**ASSIGNED TASK**
Stopping at the line that holds "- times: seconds", repeat the lines below exactly, starting from the very first and including that final line.

**AVAILABLE DATA**

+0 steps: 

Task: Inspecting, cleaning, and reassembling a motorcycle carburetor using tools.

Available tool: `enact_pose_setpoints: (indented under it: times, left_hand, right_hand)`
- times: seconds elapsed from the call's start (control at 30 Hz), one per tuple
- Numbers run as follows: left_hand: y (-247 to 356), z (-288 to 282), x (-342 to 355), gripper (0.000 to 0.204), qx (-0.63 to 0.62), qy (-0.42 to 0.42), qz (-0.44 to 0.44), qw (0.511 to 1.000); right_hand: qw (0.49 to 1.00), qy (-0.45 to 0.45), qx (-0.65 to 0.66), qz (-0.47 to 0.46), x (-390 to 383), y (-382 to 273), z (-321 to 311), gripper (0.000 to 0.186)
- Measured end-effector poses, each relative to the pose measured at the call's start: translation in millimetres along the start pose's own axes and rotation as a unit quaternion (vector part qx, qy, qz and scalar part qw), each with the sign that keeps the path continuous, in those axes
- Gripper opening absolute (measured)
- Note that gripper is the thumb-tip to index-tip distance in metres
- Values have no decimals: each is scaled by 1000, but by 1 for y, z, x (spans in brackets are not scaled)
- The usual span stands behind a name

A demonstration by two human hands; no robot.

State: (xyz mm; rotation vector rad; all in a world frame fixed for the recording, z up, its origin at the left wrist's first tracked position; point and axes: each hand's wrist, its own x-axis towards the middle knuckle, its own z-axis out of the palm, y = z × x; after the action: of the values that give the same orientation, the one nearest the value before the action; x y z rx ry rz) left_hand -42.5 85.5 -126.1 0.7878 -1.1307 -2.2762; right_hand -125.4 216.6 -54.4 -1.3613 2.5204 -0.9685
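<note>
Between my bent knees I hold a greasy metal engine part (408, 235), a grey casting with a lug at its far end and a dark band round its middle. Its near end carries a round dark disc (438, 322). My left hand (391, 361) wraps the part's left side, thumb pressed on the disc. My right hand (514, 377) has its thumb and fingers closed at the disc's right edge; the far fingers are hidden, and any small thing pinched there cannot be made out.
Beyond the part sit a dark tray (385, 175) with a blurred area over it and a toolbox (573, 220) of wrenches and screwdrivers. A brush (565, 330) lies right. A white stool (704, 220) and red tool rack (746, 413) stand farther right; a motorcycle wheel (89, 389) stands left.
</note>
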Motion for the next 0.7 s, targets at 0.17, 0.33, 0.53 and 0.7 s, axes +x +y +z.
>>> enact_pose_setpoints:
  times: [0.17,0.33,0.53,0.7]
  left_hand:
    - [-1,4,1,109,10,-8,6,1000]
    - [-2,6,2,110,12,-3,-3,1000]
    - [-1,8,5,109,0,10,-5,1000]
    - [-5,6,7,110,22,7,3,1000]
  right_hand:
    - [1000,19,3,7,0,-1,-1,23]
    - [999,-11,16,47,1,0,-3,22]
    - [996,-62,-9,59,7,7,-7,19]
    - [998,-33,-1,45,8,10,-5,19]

**RESPONSE BELOW**
+0 steps: 

Task: Inspecting, cleaning, and reassembling a motorcycle carburetor using tools.

Available tool: `enact_pose_setpoints: (indented under it: times, left_hand, right_hand)`
- times: seconds elapsed from the call's start (control at 30 Hz), one per tuple

This output contains the complete answer.